### DATA EXTRACT
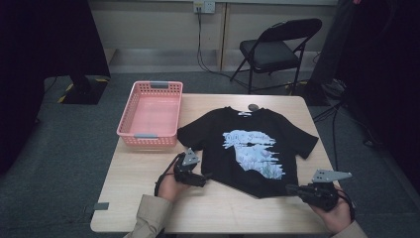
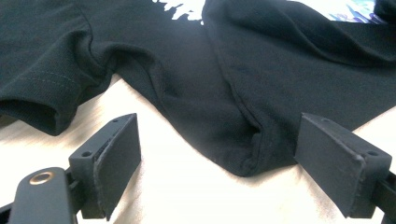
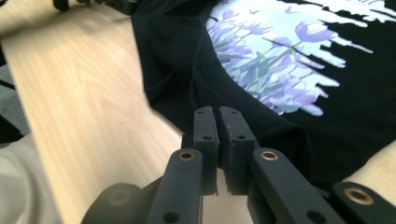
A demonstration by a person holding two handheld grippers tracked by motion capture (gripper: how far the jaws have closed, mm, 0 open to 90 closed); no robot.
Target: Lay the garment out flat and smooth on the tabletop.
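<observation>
A black T-shirt (image 1: 247,148) with a pale blue flower print lies flat on the wooden table (image 1: 143,198), collar away from me. My left gripper (image 1: 200,179) rests at the shirt's lower left corner. Its jaws stand open in the left gripper view (image 2: 219,123), with the folded hem corner (image 2: 245,161) lying between them untouched. My right gripper (image 1: 292,188) sits at the lower right hem. In the right gripper view it (image 3: 217,112) is shut, its tips on the hem edge (image 3: 177,119), and a crease in the cloth runs up from them.
A pink plastic basket (image 1: 151,135) stands at the table's far left, beside the shirt's sleeve. A black folding chair (image 1: 272,49) is on the floor beyond the table. Bare wood stretches along the near edge between my hands.
</observation>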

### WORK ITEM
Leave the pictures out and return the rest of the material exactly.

### OUTPUT BELOW
A demonstration by a person holding two handheld grippers tracked by motion capture (gripper: how far the jaws have closed, mm, 0 open to 90 closed); no robot.
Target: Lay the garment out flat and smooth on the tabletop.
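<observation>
A black T-shirt (image 1: 247,148) with a pale blue flower print lies flat on the wooden table (image 1: 143,198), collar away from me. My left gripper (image 1: 200,179) rests at the shirt's lower left corner. Its jaws stand open in the left gripper view (image 2: 219,123), with the folded hem corner (image 2: 245,161) lying between them untouched. My right gripper (image 1: 292,188) sits at the lower right hem. In the right gripper view it (image 3: 217,112) is shut, its tips on the hem edge (image 3: 177,119), and a crease in the cloth runs up from them.
A pink plastic basket (image 1: 151,135) stands at the table's far left, beside the shirt's sleeve. A black folding chair (image 1: 272,49) is on the floor beyond the table. Bare wood stretches along the near edge between my hands.
</observation>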

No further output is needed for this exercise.